— WHAT YOU WILL DO —
Return the listing verbatim, images left out.

— GIVEN MATERIAL —
-=-=-
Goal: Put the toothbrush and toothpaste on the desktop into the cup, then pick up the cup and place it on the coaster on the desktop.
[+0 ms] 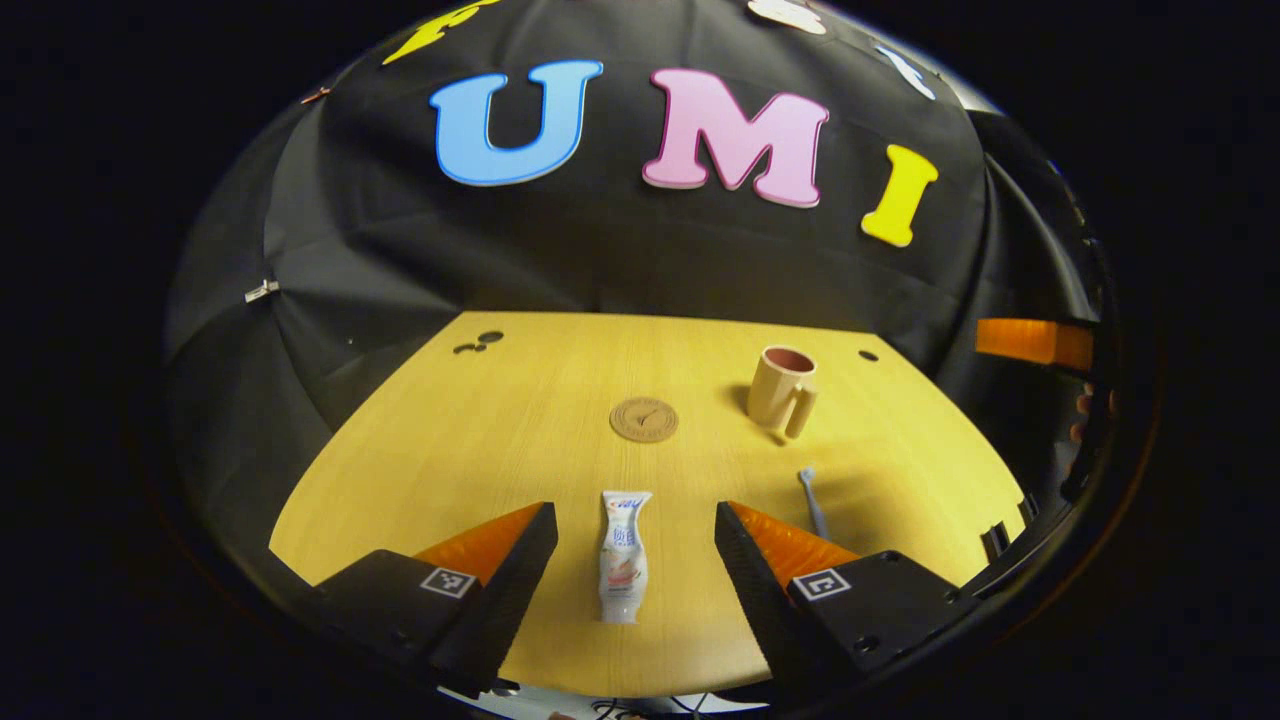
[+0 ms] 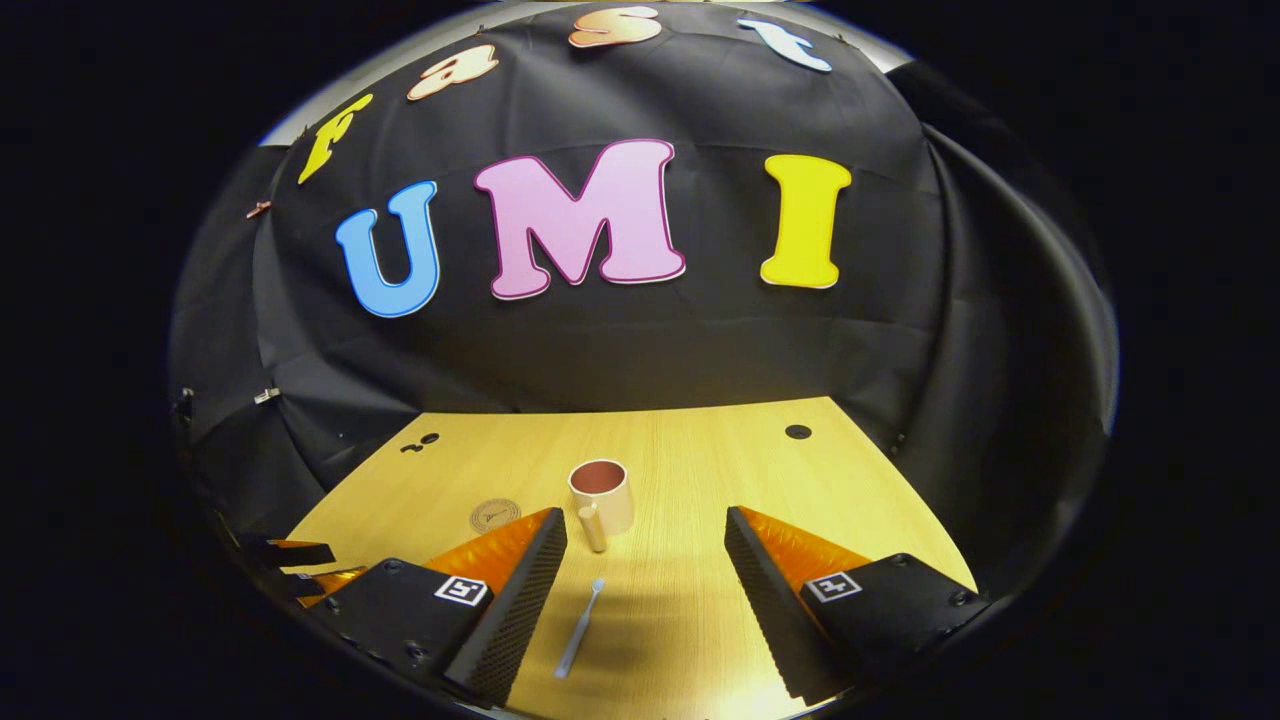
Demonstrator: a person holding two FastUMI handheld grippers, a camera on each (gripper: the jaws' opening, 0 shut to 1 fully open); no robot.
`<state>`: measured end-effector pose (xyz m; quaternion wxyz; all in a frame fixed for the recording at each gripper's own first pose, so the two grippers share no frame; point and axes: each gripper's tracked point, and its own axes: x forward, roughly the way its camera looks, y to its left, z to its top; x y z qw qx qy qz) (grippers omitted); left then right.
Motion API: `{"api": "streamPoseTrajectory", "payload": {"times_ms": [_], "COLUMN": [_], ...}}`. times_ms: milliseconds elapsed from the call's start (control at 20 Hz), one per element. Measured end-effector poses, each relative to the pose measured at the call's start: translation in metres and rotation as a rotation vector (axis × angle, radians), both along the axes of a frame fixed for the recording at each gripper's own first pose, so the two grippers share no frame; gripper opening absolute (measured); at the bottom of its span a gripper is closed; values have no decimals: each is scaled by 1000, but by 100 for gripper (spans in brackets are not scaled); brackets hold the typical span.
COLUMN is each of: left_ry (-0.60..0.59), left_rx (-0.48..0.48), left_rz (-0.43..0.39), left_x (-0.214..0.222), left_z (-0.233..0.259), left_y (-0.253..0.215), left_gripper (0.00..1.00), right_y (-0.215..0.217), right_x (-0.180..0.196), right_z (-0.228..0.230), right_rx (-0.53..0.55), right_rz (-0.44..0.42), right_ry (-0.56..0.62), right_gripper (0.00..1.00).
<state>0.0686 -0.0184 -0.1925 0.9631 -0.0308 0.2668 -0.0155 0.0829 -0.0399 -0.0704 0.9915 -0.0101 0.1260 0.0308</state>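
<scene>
Toothbrush (image 1: pixel 813 503) half hidden behind left tool (image 1: pixel 635 550); both tools' fingers apart, right tool (image 2: pixel 645 590) empty.

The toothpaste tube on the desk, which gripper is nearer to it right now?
Left. The toothpaste tube lies on the desk between the open left gripper fingers, not yet touched. The right gripper, also open, is lined up over the toothbrush instead.

You get a dim booth, brightly lit desktop (image 1: pixel 560 400), sharp focus (strong fisheye bending at edges).
</scene>
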Motion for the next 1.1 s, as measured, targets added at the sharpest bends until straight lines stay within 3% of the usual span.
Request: {"api": "streamPoseTrajectory", "payload": {"times_ms": [200, 550, 850, 1100], "left_ry": [140, 364, 486, 552], "left_rx": [58, 76, 137, 59], "left_rz": [10, 9, -5, -27], "left_x": [20, 51, 65, 72], "left_z": [-42, -95, -120, -125], "left_y": [6, 7, 11, -2], "left_gripper": [99, 99, 97, 87], "right_y": [-7, -21, -14, -9], "right_x": [18, 32, 36, 34], "right_z": [-15, -49, -66, -77], "right_rx": [-6, 0, 23, 46], "right_rz": [32, 45, 73, 84], "right_ry": [49, 150, 194, 224], "right_gripper": [98, 98, 98, 98]}}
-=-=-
— SOLUTION TO THIS EXERCISE —
Goal: Put the toothbrush and toothpaste on the desktop into the cup, then pick up the cup and place it on the coaster on the desktop.
[+0 ms] 
[+0 ms] 
Demonstrator: a person holding two FastUMI handheld grippers, a camera on each (gripper: the jaws' opening, 0 shut to 1 fully open); no robot.
`<state>`: measured end-effector pose (xyz m; quaternion wxyz; all in a frame fixed for the recording at each gripper's own first pose, so the two grippers share no frame; point and axes: each gripper's tracked point, and its own axes: x forward, roughly the way its camera looks, y to its left, z to its top; x y z qw qx qy qz) (grippers omitted); left then right.
Motion API: `{"api": "streamPoseTrajectory", "payload": {"times_ms": [_], "COLUMN": [_], ...}}`. times_ms: milliseconds elapsed from the call's start (control at 20 Hz), one per element. Measured end-effector poses, each relative to the pose measured at the call's start: translation in metres and rotation as a rotation vector (axis × angle, radians), both along the axes of a frame fixed for the recording at each gripper's own first pose, so the two grippers share no frame; gripper opening absolute (measured); at the bottom of its span a gripper is closed; values have no decimals: each is scaled by 1000, but by 100 for gripper (spans in brackets are not scaled); brackets hold the typical span.
COLUMN is each of: left_ry (-0.60..0.59), left_rx (-0.48..0.48), left_rz (-0.43..0.39), left_x (-0.214..0.222), left_z (-0.233..0.259), left_y (-0.253..0.215), left_gripper (0.00..1.00), right_y (-0.215..0.217), right_x (-0.180..0.196), right_z (-0.228..0.230), right_rx (-0.53..0.55), right_rz (-0.44..0.42), right_ry (-0.56..0.62), right_gripper (0.00..1.00).
<state>0.0686 -0.0184 -0.1925 0.9631 -0.0308 0.2668 -0.0155 0.0829 -0.0399 -0.0704 0.9915 -0.0101 0.1260 0.0308</state>
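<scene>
Toothbrush (image 1: pixel 813 503) half hidden behind left tool (image 1: pixel 635 550); both tools' fingers apart, right tool (image 2: pixel 645 590) empty.

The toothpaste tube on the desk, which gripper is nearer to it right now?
Left. The toothpaste tube lies on the desk between the open left gripper fingers, not yet touched. The right gripper, also open, is lined up over the toothbrush instead.

You get a dim booth, brightly lit desktop (image 1: pixel 560 400), sharp focus (strong fisheye bending at edges).
</scene>
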Motion for the next 1.1 s, as measured, targets added at the sharpest bends until straight lines stay within 3% of the usual span.
Request: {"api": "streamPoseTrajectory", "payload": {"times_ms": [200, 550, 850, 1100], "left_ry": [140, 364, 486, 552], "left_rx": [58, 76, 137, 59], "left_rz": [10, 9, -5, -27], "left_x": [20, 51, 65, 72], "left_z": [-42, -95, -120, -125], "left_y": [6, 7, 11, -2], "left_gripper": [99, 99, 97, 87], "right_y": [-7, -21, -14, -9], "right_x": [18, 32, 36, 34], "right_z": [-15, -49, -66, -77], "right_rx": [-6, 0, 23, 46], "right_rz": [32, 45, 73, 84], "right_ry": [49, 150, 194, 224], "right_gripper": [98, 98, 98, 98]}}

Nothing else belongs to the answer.